--- RECORDED INFORMATION ---
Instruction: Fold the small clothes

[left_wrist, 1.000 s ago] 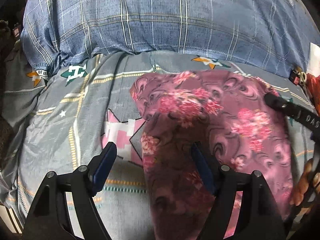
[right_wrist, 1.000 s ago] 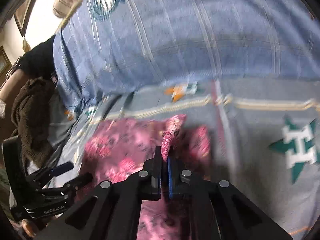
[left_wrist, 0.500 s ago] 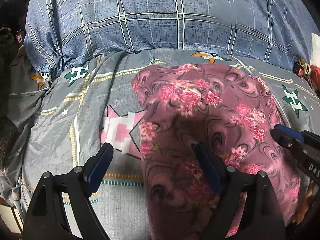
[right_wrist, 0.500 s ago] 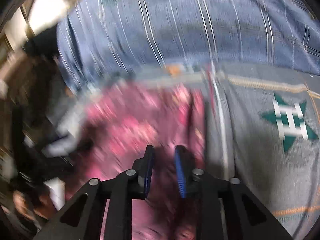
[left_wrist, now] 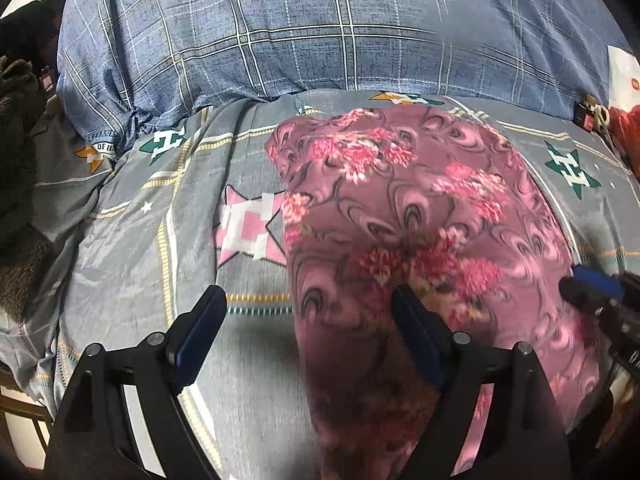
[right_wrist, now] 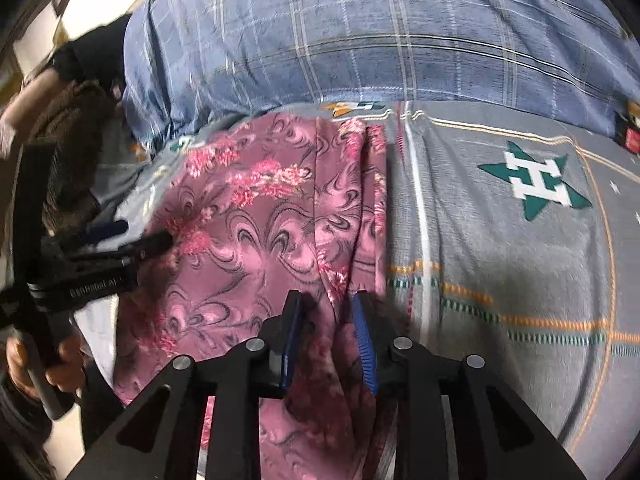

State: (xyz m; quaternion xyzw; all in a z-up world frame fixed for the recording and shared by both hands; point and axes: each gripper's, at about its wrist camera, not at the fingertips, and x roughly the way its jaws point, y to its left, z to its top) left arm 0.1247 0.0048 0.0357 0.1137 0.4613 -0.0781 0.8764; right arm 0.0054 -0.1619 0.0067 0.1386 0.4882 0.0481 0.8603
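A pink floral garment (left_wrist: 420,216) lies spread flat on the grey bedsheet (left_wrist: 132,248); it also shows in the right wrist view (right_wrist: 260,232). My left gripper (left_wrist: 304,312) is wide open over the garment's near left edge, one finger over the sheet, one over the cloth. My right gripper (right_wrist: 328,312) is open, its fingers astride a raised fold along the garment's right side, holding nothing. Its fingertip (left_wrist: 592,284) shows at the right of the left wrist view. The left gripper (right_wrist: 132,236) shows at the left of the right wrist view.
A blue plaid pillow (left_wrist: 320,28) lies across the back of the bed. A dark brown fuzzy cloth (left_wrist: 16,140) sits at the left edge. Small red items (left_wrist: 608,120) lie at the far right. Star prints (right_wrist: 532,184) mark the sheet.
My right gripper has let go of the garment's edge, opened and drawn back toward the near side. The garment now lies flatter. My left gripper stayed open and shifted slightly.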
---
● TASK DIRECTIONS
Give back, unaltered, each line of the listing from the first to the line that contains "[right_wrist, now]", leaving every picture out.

● REPLY TO THE TASK
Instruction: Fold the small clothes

[left_wrist, 1.000 s ago] 
[right_wrist, 1.000 s ago] 
[left_wrist, 0.500 s ago] 
[right_wrist, 0.500 s ago] 
[left_wrist, now] 
[right_wrist, now] 

No additional response is required.